— Exercise goal —
Return all of the data exactly, with nothing left out but the pictures.

------------------------------

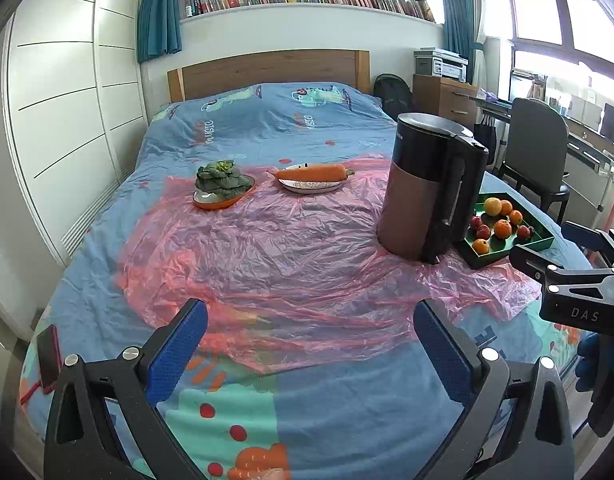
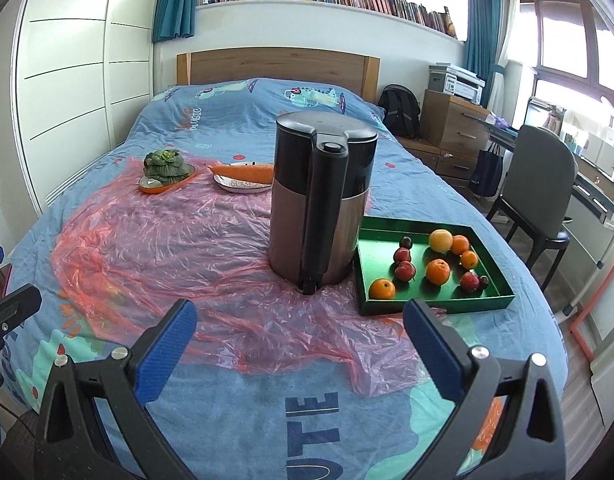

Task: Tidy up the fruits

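A green tray (image 2: 375,244) lies on the bed's right side and holds several oranges (image 2: 437,271) and small red fruits (image 2: 405,270); in the left wrist view the tray (image 1: 541,243) shows partly behind the kettle. My right gripper (image 2: 301,328) hovers open and empty over the near end of the bed, short of the tray. My left gripper (image 1: 311,328) is open and empty too, above the pink plastic sheet (image 1: 267,248). The right gripper's body (image 1: 571,280) shows at the left view's right edge.
A tall black and brown kettle (image 2: 321,200) stands left of the tray. Farther back sit an orange dish of leafy greens (image 2: 165,170) and a plate with a carrot (image 2: 243,176). A phone (image 1: 49,354) lies at the bed's left edge. A chair (image 2: 543,192) stands on the right.
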`<state>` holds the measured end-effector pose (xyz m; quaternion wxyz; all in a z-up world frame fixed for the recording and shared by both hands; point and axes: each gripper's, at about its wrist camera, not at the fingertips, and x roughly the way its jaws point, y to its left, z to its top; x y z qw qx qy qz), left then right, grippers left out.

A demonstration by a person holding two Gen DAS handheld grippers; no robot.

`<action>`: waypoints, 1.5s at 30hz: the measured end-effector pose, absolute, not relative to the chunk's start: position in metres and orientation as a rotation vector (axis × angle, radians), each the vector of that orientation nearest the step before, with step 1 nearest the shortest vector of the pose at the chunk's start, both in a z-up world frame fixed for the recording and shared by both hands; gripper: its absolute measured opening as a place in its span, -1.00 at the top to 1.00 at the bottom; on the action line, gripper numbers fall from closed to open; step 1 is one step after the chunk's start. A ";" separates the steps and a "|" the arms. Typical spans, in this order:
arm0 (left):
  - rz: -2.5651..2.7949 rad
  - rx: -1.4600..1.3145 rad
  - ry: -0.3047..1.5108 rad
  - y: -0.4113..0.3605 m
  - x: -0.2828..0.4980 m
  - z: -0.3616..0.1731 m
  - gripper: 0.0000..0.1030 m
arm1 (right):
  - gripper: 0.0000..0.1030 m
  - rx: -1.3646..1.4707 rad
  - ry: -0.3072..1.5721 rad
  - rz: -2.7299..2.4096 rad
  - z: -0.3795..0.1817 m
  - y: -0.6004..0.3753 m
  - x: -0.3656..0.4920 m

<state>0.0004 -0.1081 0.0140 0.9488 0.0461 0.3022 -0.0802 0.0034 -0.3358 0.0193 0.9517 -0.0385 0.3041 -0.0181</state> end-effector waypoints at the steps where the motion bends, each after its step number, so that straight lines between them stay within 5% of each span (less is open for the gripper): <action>1: -0.164 0.097 0.618 -0.108 0.001 0.013 -0.97 | -1.00 -0.075 0.620 -0.035 0.019 -0.335 0.005; 45: -0.074 0.092 0.709 -0.076 0.070 -0.028 -0.97 | -1.00 -0.050 0.684 -0.063 -0.017 -0.298 0.074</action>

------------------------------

— Result —
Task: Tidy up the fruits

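A green tray (image 2: 375,244) lies on the bed's right side and holds several oranges (image 2: 437,271) and small red fruits (image 2: 405,270); in the left wrist view the tray (image 1: 541,243) shows partly behind the kettle. My right gripper (image 2: 301,328) hovers open and empty over the near end of the bed, short of the tray. My left gripper (image 1: 311,328) is open and empty too, above the pink plastic sheet (image 1: 267,248). The right gripper's body (image 1: 571,280) shows at the left view's right edge.
A tall black and brown kettle (image 2: 321,200) stands left of the tray. Farther back sit an orange dish of leafy greens (image 2: 165,170) and a plate with a carrot (image 2: 243,176). A phone (image 1: 49,354) lies at the bed's left edge. A chair (image 2: 543,192) stands on the right.
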`<state>` holds the measured end-effector pose (xyz m; quaternion wxyz; all in a z-up world frame fixed for the recording and shared by both hands; point and axes: each gripper's, at about its wrist camera, not at the fingertips, and x roughly the way its jaws point, y to its left, z to its top; x y z qw qx qy qz), left then right, grippers left out.

A demonstration by a person holding two Gen DAS handheld grippers; no robot.

`<action>`: waypoints, 1.5s at 30hz: the measured end-effector pose, absolute, not relative to the chunk's start: position in metres and orientation as a rotation vector (axis × angle, radians), each the vector of that orientation nearest the step before, with step 1 nearest the shortest vector of the pose at the chunk's start, both in a z-up world frame fixed for the recording and shared by both hands; gripper: its absolute measured opening as a place in its span, -1.00 at the top to 1.00 at the bottom; on the action line, gripper numbers fall from closed to open; step 1 is one step after the chunk's start. A ";" separates the steps and a "|" the arms. Typical spans, in this order:
arm0 (left):
  - rz: -2.5651..2.7949 rad
  - rx: -1.4600..1.3145 rad
  - ry: -0.3047..1.5108 rad
  - y: -0.4113..0.3605 m
  - x: -0.2828..0.4980 m
  - z: -0.3616..0.1731 m
  - gripper: 0.0000..0.1030 m
arm1 (right):
  - gripper: 0.0000..0.1030 m
  - rx: -1.3646..1.4707 rad
  - ry: -0.3072..1.5721 rad
  - rz: -2.7299..2.4096 rad
  - z: -0.3795..0.1817 m
  - y: -0.6004..0.3753 m
  - x: -0.3656..0.4920 m

<state>0.0004 -0.1081 0.0140 0.9488 0.0461 0.3022 -0.0802 0.0034 -0.3358 0.0193 0.9517 -0.0385 0.3041 -0.0181</state> end-effector waypoints at the steps where the motion bends, each after its step number, so that straight lines between them stay within 5% of each span (less is open for the gripper): <action>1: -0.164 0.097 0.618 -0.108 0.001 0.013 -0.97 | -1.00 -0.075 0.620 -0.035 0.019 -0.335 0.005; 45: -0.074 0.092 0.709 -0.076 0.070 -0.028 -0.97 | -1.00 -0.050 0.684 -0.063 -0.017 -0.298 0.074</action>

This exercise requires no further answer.